The main downside of doing pair<StringRef, SmallVector> is a little bit of wasted space. A builder won't help with that and for now just seems more complex. The easiest seems to be to just define MDBuilder::PCSection which users can use as entry type for any type of vector or array.

vitalybuka accepted this revision.Aug 5 2022, 10:58 AM

LGTM. Thanks!

This revision is now accepted and ready to land.Aug 5 2022, 10:58 AM
melver updated this revision to Diff 453012.Aug 16 2022, 7:54 AM

Update documentation with "Guarantees on Code Generation".

melver added a reviewer: rnk.Aug 16 2022, 7:55 AM
melver updated this revision to Diff 453013.Aug 16 2022, 7:58 AM

Fix typo.

melver added a comment.Sep 5 2022, 8:58 AM

Hi all - if there are no more major comments, we intend to land the entire patch series mid-week or early next week.
Thanks!

Hi all - if there are no more major comments, we intend to land the entire patch series mid-week or early next week.
Thanks!

I highly recommend do not lend them at once, and have delay in a few hours between patches.
Give a chance to bots maintainers to revert just a single patch when something goes wrong.

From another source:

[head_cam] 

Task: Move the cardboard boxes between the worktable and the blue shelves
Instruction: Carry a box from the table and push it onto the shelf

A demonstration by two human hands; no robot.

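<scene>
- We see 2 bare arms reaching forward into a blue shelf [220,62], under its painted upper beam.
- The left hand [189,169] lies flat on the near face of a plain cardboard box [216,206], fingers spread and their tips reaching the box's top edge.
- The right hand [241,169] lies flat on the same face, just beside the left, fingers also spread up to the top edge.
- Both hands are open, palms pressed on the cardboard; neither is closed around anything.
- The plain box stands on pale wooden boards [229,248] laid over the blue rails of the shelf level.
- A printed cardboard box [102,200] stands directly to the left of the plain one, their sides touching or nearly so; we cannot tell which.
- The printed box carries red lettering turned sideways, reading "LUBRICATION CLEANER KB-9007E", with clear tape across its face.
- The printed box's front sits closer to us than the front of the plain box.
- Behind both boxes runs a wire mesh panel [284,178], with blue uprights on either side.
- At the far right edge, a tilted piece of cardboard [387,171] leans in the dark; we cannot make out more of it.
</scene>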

Hi all - if there are no more major comments, we intend to land the entire patch series mid-week or early next week.
Thanks!

I highly recommend do not lend them at once, and have delay in a few hours between patches.
Give a chance to bots maintainers to revert just a single patch when something goes wrong.

Thanks, will do.

This revision was automatically updated to reflect the committed changes.